— TASK DETAILS —
An exact copy of the entries is needed, with every picture left out.

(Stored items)

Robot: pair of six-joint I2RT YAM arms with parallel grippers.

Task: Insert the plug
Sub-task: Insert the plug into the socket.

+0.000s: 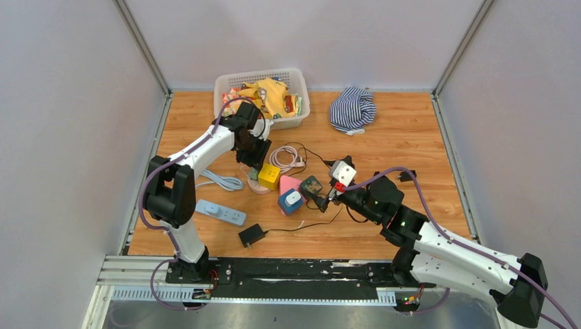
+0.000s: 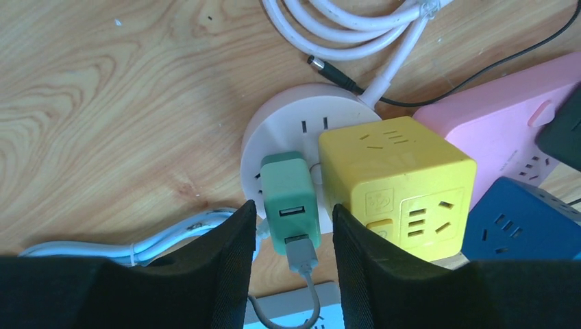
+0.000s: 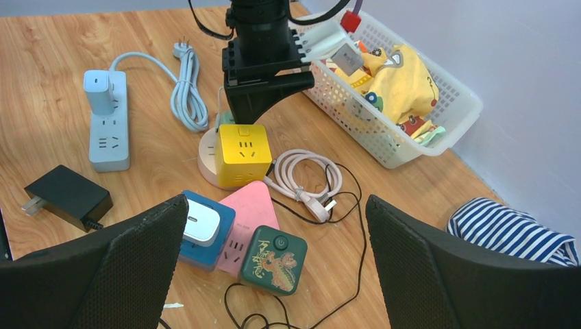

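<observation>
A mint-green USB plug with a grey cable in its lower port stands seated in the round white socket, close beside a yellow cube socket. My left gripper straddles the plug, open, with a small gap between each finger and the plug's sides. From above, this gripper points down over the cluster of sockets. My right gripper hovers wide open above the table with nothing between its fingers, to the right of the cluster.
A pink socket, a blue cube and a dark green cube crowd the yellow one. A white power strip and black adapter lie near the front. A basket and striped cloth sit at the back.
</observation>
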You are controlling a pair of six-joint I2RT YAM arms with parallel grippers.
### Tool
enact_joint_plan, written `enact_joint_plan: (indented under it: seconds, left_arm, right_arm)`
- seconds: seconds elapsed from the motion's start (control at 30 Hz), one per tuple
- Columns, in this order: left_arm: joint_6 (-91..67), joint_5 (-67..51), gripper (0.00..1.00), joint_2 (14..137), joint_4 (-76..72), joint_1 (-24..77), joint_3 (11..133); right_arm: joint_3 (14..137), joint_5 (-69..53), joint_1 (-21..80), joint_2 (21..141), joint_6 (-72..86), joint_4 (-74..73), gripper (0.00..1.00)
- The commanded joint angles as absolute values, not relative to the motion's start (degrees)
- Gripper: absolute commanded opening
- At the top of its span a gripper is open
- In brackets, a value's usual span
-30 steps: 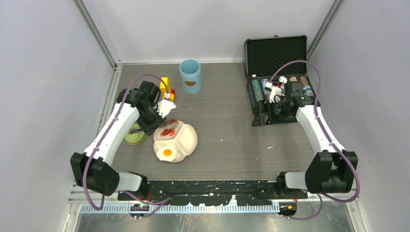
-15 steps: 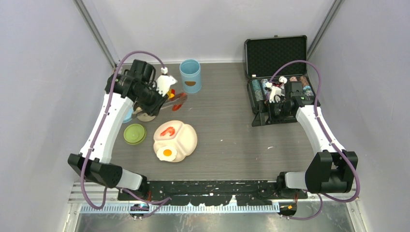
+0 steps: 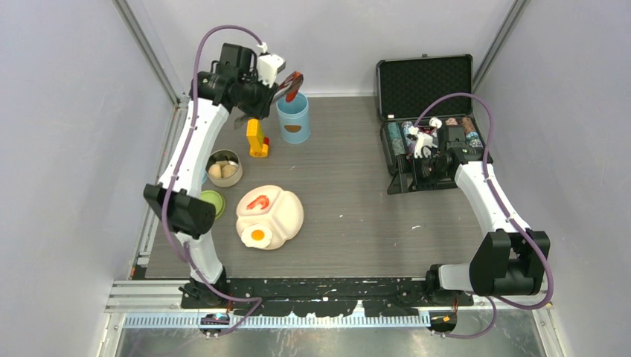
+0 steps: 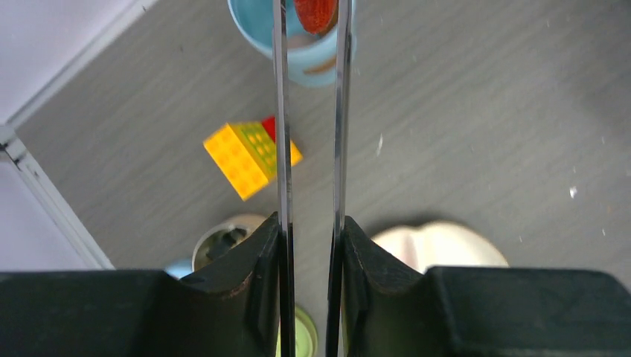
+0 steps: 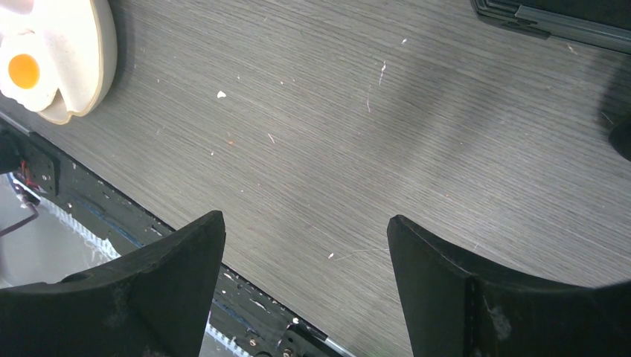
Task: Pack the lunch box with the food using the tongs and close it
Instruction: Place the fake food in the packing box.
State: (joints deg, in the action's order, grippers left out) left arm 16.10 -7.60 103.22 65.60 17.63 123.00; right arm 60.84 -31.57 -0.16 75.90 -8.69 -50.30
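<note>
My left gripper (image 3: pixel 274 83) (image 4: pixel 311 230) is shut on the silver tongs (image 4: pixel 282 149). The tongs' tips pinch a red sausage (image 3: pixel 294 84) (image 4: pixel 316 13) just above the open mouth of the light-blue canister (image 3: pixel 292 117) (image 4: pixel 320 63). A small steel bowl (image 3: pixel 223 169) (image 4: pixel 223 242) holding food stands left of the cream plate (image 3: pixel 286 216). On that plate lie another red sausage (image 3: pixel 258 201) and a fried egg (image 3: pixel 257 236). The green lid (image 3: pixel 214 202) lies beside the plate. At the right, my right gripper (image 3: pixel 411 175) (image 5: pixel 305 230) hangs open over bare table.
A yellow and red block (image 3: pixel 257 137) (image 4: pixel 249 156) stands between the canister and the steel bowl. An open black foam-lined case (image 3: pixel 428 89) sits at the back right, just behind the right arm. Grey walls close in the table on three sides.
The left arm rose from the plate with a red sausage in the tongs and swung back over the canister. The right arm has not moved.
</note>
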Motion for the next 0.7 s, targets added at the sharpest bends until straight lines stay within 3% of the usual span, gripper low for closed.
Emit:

— ANSWER SPACE —
Robot: pair of six-joint I2RT YAM arms with parallel grippers.

Task: Insert the plug
Sub-task: Insert the plug into the socket.

+0.000s: 
+0.000s: 
+0.000s: 

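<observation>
A mint-green USB plug with a grey cable in its lower port stands seated in the round white socket, close beside a yellow cube socket. My left gripper straddles the plug, open, with a small gap between each finger and the plug's sides. From above, this gripper points down over the cluster of sockets. My right gripper hovers wide open above the table with nothing between its fingers, to the right of the cluster.
A pink socket, a blue cube and a dark green cube crowd the yellow one. A white power strip and black adapter lie near the front. A basket and striped cloth sit at the back.
</observation>
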You are controlling a pair of six-joint I2RT YAM arms with parallel grippers.
### Tool
enact_joint_plan, written `enact_joint_plan: (indented under it: seconds, left_arm, right_arm)`
- seconds: seconds elapsed from the motion's start (control at 30 Hz), one per tuple
- Columns, in this order: left_arm: joint_6 (-91..67), joint_5 (-67..51), gripper (0.00..1.00), joint_2 (14..137), joint_4 (-76..72), joint_1 (-24..77), joint_3 (11..133); right_arm: joint_3 (14..137), joint_5 (-69..53), joint_1 (-21..80), joint_2 (21..141), joint_6 (-72..86), joint_4 (-74..73), gripper (0.00..1.00)
- The commanded joint angles as absolute values, not relative to the motion's start (degrees)
- Gripper: absolute commanded opening
- At the top of its span a gripper is open
- In brackets, a value's usual span
-30 steps: 
-15 steps: 
+0 steps: 
+0 steps: 
+0 steps: 
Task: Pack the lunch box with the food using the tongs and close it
Instruction: Place the fake food in the packing box.
State: (joints deg, in the action's order, grippers left out) left arm 16.10 -7.60 103.22 65.60 17.63 123.00; right arm 60.84 -31.57 -0.16 75.90 -8.69 -50.30
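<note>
My left gripper (image 3: pixel 274 83) (image 4: pixel 311 230) is shut on the silver tongs (image 4: pixel 282 149). The tongs' tips pinch a red sausage (image 3: pixel 294 84) (image 4: pixel 316 13) just above the open mouth of the light-blue canister (image 3: pixel 292 117) (image 4: pixel 320 63). A small steel bowl (image 3: pixel 223 169) (image 4: pixel 223 242) holding food stands left of the cream plate (image 3: pixel 286 216). On that plate lie another red sausage (image 3: pixel 258 201) and a fried egg (image 3: pixel 257 236). The green lid (image 3: pixel 214 202) lies beside the plate. At the right, my right gripper (image 3: pixel 411 175) (image 5: pixel 305 230) hangs open over bare table.
A yellow and red block (image 3: pixel 257 137) (image 4: pixel 249 156) stands between the canister and the steel bowl. An open black foam-lined case (image 3: pixel 428 89) sits at the back right, just behind the right arm. Grey walls close in the table on three sides.
The left arm rose from the plate with a red sausage in the tongs and swung back over the canister. The right arm has not moved.
</note>
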Motion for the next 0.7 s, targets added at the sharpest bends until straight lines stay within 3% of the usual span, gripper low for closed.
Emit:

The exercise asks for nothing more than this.